Vietnam is gearing up to join the Asian Tigers.

Vietnam is gearing up to join the Asian Tigers. 
Managing partnerships with stateowned joint venture companies experiences from VietnamBusiness opportunities beckon yet foreign investors often still need to co-operate with local state-owned enterprises to gain access to crucial local resources. This creates unusual management challenges. Ha Thanh Nguyen and Klaus E Meyer outline some of the key challenges arising in such relationships and offer insight in how to manage them.


Vietnam has become the latest destination for multinational enterprises seeking to capitalise on the economic potential of emerging markets. They are attracted by economic growth of over seven per cent and by an educated and motivated workforce available at relatively low labour costs. Moreover, the prospect of Vietnam joining the WTO, possibly as early as 2005, generates more potential business.

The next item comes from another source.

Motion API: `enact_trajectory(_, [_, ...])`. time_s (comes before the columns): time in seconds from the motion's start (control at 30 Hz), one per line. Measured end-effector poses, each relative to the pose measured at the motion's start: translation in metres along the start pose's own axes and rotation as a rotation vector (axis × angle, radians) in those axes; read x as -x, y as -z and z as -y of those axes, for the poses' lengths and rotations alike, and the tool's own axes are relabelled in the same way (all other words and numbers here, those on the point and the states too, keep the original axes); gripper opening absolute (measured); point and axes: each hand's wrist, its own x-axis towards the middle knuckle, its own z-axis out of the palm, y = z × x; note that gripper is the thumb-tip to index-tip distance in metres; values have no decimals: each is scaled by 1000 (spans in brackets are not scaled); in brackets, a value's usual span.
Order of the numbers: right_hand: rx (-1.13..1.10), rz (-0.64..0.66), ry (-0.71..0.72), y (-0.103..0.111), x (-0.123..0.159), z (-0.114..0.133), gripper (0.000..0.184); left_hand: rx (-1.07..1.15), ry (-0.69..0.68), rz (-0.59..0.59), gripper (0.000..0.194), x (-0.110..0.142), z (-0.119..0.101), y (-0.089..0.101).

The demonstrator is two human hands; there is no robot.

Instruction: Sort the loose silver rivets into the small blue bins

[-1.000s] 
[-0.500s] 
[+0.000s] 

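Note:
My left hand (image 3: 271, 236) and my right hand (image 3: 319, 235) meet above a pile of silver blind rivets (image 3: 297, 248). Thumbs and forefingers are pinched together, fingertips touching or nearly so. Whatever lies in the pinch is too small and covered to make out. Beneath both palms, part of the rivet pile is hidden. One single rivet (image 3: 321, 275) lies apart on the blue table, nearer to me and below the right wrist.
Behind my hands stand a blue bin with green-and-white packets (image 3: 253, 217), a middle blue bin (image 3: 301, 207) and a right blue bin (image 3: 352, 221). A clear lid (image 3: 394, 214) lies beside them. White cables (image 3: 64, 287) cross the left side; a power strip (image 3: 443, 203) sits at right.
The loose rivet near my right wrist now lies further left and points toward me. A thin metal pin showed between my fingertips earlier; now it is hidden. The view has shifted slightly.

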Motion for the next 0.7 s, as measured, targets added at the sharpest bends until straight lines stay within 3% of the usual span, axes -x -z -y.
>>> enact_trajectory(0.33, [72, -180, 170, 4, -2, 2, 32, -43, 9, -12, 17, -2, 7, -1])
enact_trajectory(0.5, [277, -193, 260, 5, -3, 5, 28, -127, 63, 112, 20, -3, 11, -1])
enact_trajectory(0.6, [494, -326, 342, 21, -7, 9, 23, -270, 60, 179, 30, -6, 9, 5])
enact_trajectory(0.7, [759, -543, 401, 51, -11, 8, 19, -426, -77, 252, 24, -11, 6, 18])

Yet operating in Vietnam poses special challenges, as the institutional transformation towards a market economy is as yet partial. State-owned enterprises (SOEs) are still dominant players in the economy, especially in strategic and capital-intensive industries, such as telecoms, electronics, electrical engineering and cement. Therefore, many foreign investors find it necessary to operate in partnership with local SOEs, often in form of a joint venture (JV). Yet how can private, profit-oriented businesses manage a partnership with a state-owned firm in a country that still calls itself a “socialist republic”? In this article, we review the challenges encountered in these capitalist- socialist collaborations and offer some suggestions for how foreign investors may manage their JVs.

An enterprise survey undertaken in winter 2001/2002 illustrates the pattern of foreign direct investment (FDI) in Vietnam (Nguyen et al. 2004). In a representative sample of 171 foreign investment projects, 44 per cent are in the form of JVs. The majority are conventional JVs (“type I”) – a new firm established with contributions by both partners. However, 11 per cent of FDI projects are JVs “type II”, in which the local partner transfers its existing operation to the newly created entity. In these JVs, the local firm continues as a legal entity, yet primarily as a shell company owning shares in the JV. As acquisitions are still inhibited by legal constraints, the JV type II provides an organisational arrangement that in many ways resembles a partial acquisition.